◆ **WHAT IS EXPECTED**:
Scan the entries for the word "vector" and return every line that has it.

[Dataset excerpts]
┄┄┄┄┄┄
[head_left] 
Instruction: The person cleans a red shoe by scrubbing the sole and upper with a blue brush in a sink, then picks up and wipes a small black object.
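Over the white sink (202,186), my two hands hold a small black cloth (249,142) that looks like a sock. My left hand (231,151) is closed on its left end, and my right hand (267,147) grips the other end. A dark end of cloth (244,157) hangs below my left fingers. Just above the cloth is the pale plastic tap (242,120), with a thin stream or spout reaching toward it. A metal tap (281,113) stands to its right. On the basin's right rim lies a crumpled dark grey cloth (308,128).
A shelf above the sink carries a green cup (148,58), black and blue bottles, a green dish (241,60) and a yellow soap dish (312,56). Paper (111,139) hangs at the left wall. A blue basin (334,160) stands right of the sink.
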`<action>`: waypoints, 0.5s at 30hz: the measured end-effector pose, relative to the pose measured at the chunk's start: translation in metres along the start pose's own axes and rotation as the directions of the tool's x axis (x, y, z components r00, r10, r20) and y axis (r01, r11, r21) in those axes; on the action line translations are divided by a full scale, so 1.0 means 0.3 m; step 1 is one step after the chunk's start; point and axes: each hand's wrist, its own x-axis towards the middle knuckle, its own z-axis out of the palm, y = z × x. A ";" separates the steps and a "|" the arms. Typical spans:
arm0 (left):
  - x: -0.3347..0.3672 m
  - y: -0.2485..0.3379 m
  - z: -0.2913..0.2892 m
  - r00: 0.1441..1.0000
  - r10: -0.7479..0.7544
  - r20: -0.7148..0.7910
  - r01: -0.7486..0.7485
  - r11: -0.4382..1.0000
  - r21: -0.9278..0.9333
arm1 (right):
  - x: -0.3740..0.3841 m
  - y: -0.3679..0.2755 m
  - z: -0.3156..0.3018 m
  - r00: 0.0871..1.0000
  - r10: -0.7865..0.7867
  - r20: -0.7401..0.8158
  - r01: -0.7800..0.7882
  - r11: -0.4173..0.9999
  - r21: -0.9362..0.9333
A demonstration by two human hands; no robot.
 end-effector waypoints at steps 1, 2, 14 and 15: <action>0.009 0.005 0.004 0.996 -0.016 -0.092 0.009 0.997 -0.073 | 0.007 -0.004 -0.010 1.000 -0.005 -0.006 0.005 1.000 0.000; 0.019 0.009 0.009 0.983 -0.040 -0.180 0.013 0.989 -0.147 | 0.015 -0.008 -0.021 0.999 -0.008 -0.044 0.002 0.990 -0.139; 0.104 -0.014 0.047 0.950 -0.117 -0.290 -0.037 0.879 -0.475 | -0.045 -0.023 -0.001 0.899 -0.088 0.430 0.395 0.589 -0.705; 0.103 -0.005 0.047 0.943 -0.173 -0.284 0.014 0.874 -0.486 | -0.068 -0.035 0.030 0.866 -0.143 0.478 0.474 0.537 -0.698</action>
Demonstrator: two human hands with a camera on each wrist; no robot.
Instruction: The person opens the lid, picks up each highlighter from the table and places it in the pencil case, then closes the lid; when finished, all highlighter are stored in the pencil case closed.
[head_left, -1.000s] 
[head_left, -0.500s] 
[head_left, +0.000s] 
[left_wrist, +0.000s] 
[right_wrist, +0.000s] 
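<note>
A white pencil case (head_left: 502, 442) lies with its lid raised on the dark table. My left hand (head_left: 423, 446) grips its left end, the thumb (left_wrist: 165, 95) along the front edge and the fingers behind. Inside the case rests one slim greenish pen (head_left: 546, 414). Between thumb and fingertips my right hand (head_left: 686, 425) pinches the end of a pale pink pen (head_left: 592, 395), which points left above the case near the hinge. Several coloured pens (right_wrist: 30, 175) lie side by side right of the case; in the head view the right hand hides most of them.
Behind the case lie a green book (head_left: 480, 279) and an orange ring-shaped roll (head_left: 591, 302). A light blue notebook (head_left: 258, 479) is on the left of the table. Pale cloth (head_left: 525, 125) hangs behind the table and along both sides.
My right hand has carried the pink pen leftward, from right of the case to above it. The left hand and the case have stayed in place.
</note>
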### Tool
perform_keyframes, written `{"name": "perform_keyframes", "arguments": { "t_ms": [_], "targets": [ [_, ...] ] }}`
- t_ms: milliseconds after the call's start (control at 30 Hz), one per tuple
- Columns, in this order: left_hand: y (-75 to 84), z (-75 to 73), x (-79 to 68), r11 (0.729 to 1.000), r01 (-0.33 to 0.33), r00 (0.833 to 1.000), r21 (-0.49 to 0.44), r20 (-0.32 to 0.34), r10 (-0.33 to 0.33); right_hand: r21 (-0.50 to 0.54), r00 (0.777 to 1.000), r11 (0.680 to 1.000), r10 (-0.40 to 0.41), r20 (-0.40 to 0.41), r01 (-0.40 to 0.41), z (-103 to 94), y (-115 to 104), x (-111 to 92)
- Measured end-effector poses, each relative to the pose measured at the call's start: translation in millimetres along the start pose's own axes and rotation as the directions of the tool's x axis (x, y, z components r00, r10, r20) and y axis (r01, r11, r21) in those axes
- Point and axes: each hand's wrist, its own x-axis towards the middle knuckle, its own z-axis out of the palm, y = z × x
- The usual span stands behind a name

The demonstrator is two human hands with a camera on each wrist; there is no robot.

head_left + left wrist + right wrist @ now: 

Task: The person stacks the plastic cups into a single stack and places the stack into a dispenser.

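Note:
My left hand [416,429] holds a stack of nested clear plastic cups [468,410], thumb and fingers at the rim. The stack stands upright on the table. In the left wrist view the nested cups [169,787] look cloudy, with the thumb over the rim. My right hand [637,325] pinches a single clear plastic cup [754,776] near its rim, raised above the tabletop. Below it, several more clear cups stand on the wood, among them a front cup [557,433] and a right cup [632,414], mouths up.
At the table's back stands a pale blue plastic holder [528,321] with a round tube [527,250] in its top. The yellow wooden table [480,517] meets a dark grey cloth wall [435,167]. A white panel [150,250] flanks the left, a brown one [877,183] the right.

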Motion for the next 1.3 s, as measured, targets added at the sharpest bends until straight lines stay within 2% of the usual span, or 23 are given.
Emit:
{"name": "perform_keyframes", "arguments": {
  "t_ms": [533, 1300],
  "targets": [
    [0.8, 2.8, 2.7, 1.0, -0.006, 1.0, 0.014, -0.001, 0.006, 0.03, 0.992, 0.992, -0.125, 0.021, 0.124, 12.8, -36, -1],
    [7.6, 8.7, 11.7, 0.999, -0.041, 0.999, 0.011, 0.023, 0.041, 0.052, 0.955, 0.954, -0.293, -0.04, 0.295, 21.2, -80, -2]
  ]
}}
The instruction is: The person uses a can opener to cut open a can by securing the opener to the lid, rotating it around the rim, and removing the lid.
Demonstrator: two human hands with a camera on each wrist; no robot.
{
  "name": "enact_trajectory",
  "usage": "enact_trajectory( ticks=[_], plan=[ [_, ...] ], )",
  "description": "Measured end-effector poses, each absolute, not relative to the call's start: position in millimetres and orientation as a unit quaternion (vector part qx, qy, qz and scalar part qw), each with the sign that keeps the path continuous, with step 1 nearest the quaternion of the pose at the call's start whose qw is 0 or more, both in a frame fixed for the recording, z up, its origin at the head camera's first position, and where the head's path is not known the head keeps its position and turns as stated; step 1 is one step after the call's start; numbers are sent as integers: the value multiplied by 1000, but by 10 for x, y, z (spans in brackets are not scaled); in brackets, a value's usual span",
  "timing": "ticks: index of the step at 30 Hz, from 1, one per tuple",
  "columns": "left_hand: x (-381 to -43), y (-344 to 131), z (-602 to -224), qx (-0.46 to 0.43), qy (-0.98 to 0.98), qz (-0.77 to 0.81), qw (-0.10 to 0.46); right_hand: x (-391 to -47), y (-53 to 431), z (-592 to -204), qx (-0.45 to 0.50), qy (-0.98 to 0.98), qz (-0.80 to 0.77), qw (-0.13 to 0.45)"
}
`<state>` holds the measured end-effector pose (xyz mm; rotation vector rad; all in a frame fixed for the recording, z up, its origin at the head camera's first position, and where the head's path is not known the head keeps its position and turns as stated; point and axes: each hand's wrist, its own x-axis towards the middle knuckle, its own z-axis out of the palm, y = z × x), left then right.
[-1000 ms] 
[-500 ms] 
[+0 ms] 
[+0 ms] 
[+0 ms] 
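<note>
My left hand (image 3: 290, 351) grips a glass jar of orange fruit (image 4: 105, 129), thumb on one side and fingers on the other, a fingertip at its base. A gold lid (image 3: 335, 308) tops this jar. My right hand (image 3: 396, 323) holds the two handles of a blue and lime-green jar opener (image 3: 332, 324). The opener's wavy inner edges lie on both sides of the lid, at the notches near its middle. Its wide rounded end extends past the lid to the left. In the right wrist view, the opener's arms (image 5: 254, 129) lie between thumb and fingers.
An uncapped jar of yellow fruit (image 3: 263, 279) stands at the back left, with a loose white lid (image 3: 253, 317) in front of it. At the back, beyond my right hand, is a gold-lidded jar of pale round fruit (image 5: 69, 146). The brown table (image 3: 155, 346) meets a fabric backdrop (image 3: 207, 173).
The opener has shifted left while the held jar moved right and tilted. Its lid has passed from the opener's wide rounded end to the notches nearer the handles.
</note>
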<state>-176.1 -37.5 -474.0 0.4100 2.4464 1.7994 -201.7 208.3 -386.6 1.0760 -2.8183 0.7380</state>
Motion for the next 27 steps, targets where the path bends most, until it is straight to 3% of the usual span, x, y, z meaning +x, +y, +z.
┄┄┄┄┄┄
◆ **SOLVED PROBLEM**:
  "description": "Measured end-effector poses, each absolute, not relative to the call's start: position in millimetres and orientation as a unit quaternion (vector part qx, qy, qz and scalar part qw), each with the sign that keeps the path continuous, with step 1 nearest the quaternion of the pose at the call's start whose qw is 0 or more, both in a frame fixed for the recording, z up, its origin at the head camera's first position, and where the head's path is not known the head keeps its position and turns as stated; step 1 is one step after the call's start; numbers are sent as integers: the value multiplied by 1000, but by 10 for x, y, z (spans in brackets are not scaled); in brackets, a value's usual span",
`<state>` holds the measured end-effector pose (xyz mm; rotation vector rad; all in a frame fixed for the recording, z up, its origin at the head camera's first position, and where the head's path is not known the head keeps its position and turns as stated; point and axes: each hand's wrist, its own x-axis towards the middle knuckle, its own z-axis out of the palm, y = z × x), left then right.

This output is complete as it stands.